▶

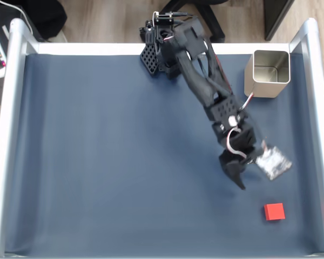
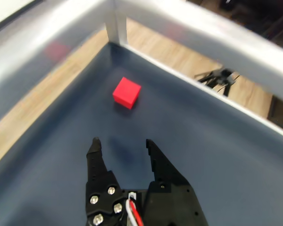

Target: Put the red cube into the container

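1. Reaching for the red cube (image 2: 127, 92) is the step in hand, as I judge it: my claw (image 2: 122, 147) rises from the bottom edge of the wrist view with its two fingers apart and nothing between them, and the cube lies ahead, above the gap and clear of both tips.
2. In the fixed view the cube (image 1: 274, 211) lies on the dark blue mat (image 1: 108, 162) at the lower right of the frame, near the pale frame rail (image 1: 319, 135), while my claw (image 1: 240, 175) hangs up and to the left of it, apart.
3. To do this well I should keep the cube centred in the gap as I go forward, then lower until the tips straddle two opposite faces.
4. The cube sits turned a little against my fingers in the wrist view, so squaring up first should keep a tip from nudging it towards the rail.
5. The container (image 1: 267, 73) stands at the upper right of the fixed view, well apart from the cube, open side up, with nothing in what I see of its inside.
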Controlling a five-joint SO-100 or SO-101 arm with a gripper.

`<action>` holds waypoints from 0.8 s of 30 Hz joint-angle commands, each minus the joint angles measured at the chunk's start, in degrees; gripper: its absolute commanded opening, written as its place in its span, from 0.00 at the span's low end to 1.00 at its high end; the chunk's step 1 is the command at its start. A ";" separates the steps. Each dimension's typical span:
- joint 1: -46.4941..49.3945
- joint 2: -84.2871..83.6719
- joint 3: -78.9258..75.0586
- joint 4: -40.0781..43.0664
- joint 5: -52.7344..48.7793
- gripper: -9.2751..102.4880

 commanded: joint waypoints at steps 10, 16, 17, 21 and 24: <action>2.02 -8.26 -4.57 -13.80 4.92 0.40; 0.70 -12.83 -9.76 -16.00 7.56 0.40; 0.53 -13.54 -10.63 -16.17 7.82 0.40; -0.35 -16.17 -15.29 -16.17 9.32 0.40; -0.97 -18.28 -18.37 -16.08 9.23 0.40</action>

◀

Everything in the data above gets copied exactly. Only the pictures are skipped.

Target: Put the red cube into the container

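1. Reaching for the red cube (image 2: 127, 92) is the step in hand, as I judge it: my claw (image 2: 122, 147) rises from the bottom edge of the wrist view with its two fingers apart and nothing between them, and the cube lies ahead, above the gap and clear of both tips.
2. In the fixed view the cube (image 1: 274, 211) lies on the dark blue mat (image 1: 108, 162) at the lower right of the frame, near the pale frame rail (image 1: 319, 135), while my claw (image 1: 240, 175) hangs up and to the left of it, apart.
3. To do this well I should keep the cube centred in the gap as I go forward, then lower until the tips straddle two opposite faces.
4. The cube sits turned a little against my fingers in the wrist view, so squaring up first should keep a tip from nudging it towards the rail.
5. The container (image 1: 267, 73) stands at the upper right of the fixed view, well apart from the cube, open side up, with nothing in what I see of its inside.
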Controlling a five-joint SO-100 or SO-101 arm with a gripper.

`<action>` holds waypoints from 0.8 s of 30 Hz joint-angle commands, each minus the joint angles measured at the chunk's start, in degrees; gripper: its absolute commanded opening, written as its place in its span, from 0.00 at the span's low end to 1.00 at its high end; the chunk's step 1 is the command at its start. A ";" separates the steps. Each dimension's typical span:
- joint 1: -46.4941..49.3945
- joint 2: -84.2871..83.6719
- joint 3: -78.9258..75.0586
- joint 4: -40.0781..43.0664
- joint 5: -52.7344..48.7793
- gripper: -9.2751..102.4880

 commanded: joint waypoints at steps 10, 16, 17, 21 and 24: <action>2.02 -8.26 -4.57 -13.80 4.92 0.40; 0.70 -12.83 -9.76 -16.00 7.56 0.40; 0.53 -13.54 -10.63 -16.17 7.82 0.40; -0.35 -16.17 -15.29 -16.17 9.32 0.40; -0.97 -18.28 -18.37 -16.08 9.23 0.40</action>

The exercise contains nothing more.